* **DATASET SECTION**:
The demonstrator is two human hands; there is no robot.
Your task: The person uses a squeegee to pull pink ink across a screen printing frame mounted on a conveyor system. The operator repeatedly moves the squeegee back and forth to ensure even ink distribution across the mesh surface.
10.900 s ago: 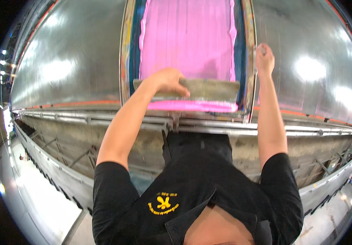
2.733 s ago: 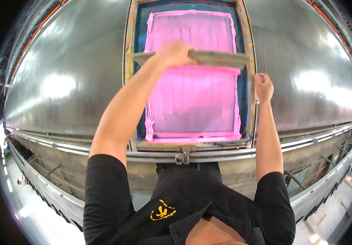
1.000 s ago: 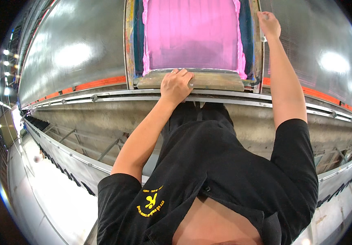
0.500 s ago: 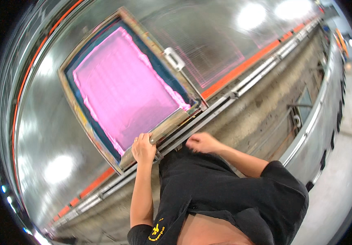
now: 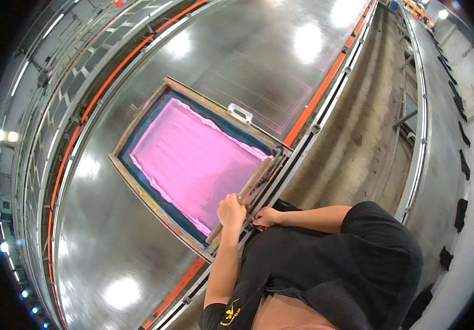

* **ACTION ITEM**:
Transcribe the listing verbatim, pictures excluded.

* **TASK RESPONSE**:
The demonstrator is two human hands; there is no robot.
Your task: The person uses a squeegee to pull pink ink across a screen printing frame mounted on a conveyor system. The operator repeatedly moves the squeegee back and forth to ensure even ink distribution across the mesh surface.
10.900 s ago: 
2.733 s ago: 
1.000 s ago: 
0.500 s ago: 
now: 

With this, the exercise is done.